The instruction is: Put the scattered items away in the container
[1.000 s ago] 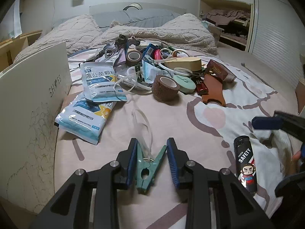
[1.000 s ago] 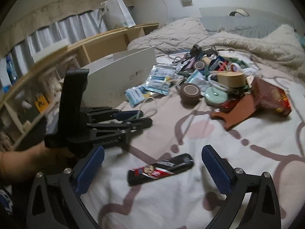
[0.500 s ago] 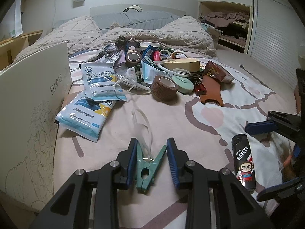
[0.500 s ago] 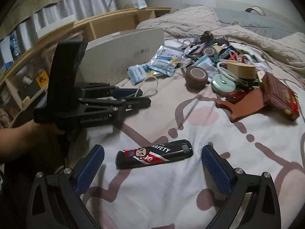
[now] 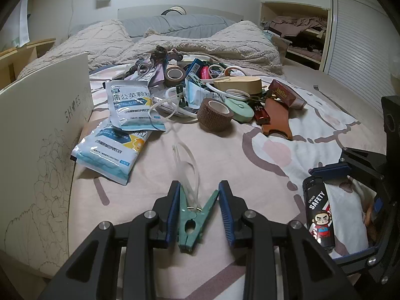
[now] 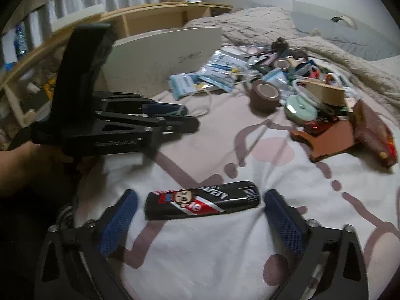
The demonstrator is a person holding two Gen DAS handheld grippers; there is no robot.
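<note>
On the patterned bed sheet (image 5: 225,155): two claws, two items engaged.
Left claw (image 5: 198,212) is closed on a green plastic clothes peg (image 5: 193,221), held beside the cream cardboard shoe box (image 5: 42,130). Right claw (image 6: 200,221) is spread wide, its blue pads either side of a black cartoon-printed lighter (image 6: 202,200) lying flat, untouched. Remaining clutter is heaped near the pillows.

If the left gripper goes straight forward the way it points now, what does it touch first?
Probably the clear plastic loop lying on the bedsheet just ahead of the left gripper, which already holds the green clothespin. Beyond it comes the brown tape roll, though depth is unclear.
</note>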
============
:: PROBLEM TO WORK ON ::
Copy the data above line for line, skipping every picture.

:: RESULT FOR THIS EXERCISE ::
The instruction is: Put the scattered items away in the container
[1.000 s ago] 
[1.000 s ago] 
[0.500 s ago] 
[0.500 s ago] 
[now] 
[now] 
The demonstrator is a person holding two Gen DAS handheld grippers; there is no robot.
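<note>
On the patterned bed sheet (image 5: 225,155): two claws, two items engaged.
Left claw (image 5: 198,212) is closed on a green plastic clothes peg (image 5: 193,221), held beside the cream cardboard shoe box (image 5: 42,130). Right claw (image 6: 200,221) is spread wide, its blue pads either side of a black cartoon-printed lighter (image 6: 202,200) lying flat, untouched. Remaining clutter is heaped near the pillows.

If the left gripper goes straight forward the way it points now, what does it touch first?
Probably the clear plastic loop lying on the bedsheet just ahead of the left gripper, which already holds the green clothespin. Beyond it comes the brown tape roll, though depth is unclear.
</note>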

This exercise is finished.